How The Stock Market Doesn’t Behave Like A Market

Fred Carach

When we don’t know what something is worth, we tend to look to the market for guidance. How are other people pricing it? We assume there’s wisdom in the crowd.

But the problem occurs when the majority of the crowd is also looking to the crowd for guidance. When the blind lead the blind like this, disaster happens: too many people following the market’s trend, and not enough people thinking independently.

When market price is being dictated by illogical behavior in the short-term, why should a logical investor look to the current market price as absolute truth?

Fred Carach
Fred Carach

Fred Carach, a retired real estate appraiser and micro cap value investor, also wondered the same thing. In his book, Forty Years A Speculator, Carach describes his “eureka moment” as a stock investor when he realized the stock market didn’t technically behave like a market when tested against the official definition of market value used by real estate appraisers:

…[Market value is] the most probable price a property should sell after reasonable exposure in a competitive market under all conditions requisite to a fair sale, with buyer and seller acting prudently, knowledgeably, and for self interest and assuming that neither is under duress.”

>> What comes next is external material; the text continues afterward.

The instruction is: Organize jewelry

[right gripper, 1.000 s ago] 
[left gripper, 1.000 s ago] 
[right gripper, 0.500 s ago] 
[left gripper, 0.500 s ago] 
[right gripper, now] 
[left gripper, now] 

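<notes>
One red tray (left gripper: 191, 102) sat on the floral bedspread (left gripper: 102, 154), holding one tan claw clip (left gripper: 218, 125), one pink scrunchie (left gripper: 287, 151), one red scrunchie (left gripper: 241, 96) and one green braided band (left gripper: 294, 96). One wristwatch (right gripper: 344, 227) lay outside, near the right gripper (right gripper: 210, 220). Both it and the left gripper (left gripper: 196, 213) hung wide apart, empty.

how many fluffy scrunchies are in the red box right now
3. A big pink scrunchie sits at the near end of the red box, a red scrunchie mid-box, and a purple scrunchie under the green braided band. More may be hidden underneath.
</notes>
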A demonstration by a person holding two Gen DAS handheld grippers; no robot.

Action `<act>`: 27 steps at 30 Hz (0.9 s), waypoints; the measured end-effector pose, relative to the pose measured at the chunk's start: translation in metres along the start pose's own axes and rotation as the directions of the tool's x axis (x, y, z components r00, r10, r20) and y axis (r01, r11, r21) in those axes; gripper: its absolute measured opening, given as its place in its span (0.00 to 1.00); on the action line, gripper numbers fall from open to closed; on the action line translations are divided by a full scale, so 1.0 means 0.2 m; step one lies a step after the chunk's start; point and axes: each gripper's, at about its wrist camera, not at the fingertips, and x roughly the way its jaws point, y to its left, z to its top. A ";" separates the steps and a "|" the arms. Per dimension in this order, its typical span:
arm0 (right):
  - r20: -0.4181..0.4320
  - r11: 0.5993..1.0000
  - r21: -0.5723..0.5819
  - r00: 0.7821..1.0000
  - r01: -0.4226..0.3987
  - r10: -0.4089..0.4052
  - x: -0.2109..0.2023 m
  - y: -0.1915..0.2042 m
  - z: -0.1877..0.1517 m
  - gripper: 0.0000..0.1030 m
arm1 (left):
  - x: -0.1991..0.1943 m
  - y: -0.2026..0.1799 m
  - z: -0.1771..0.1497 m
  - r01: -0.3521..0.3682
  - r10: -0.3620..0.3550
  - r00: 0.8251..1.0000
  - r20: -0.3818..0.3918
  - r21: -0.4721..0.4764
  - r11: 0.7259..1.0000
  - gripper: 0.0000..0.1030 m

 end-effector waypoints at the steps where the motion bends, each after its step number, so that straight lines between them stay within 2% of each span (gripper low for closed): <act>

Fred Carach, Forty Years A Speculator (page 52)

I know, it’s a long definition. But if your eyes glazed over it the first time, read it again. If you’re the type of person who still stresses over what the market thinks of your stocks, these words could set you free from that spell:

Market value is the most probable price a property should sell after reasonable exposure in a competitive market under all conditions requisite to a fair sale, with buyer and seller acting prudently, knowledgeably, and for self interest, and assuming that neither is under duress.

Why is this such an enlightening definition? Carach explains:

Today, the stock market fails the above test in two ways. First it is dominated by armies of day traders and momentum players who aren’t acting knowledgeably. They have no independent opinion whatsoever as to the worth of the stocks that they are buying and selling. Indeed they would correctly regard having an opinion on the market value of the stocks that they are trading as dangerous. After all, it might conflict with that of the market. And just where would they be then? They are forever chasing the latest trend. In no sense are these armies of buyers and sellers making independent, knowledgeable decisions about the market; which is what a market value requires.

The second way the stock market fails the above test is the question of duress. Fear and greed are everywhere. In any given day it could be argued the majority of the buyers and sellers are operating under duress, often under severe distress. Therefore the stock market fails the requirements of a market in the short-term, but not the long-term.

[…]

In the long-term [a stock’s price] does indeed oscillate around [fair] market value. But in the short-term it is nothing more than a random action machine, as herds of so-called investors mindlessly stampede hither and yon driven by fear and greed based on the latest tout or news report.

This enlightening discovery led Carach to write:

The realization that I wasn’t competing against a market freed me. I knew I couldn’t compete against a market, but I had every confidence that I could compete against a herd of cattle.

Benjamin Graham famously personified the unreliability of seeking truth in stock prices with the character, Mr. Market, in his 1949 classic, The Intelligent Investor. It’s fascinating to see how Carach came to the same conclusion as Graham, albeit in his own way as a real estate appraiser. Prior to this realization, Carach had struggled to find success in stocks until he stumbled across the profound truth that “Mr. Market is there to serve you, not guide you.”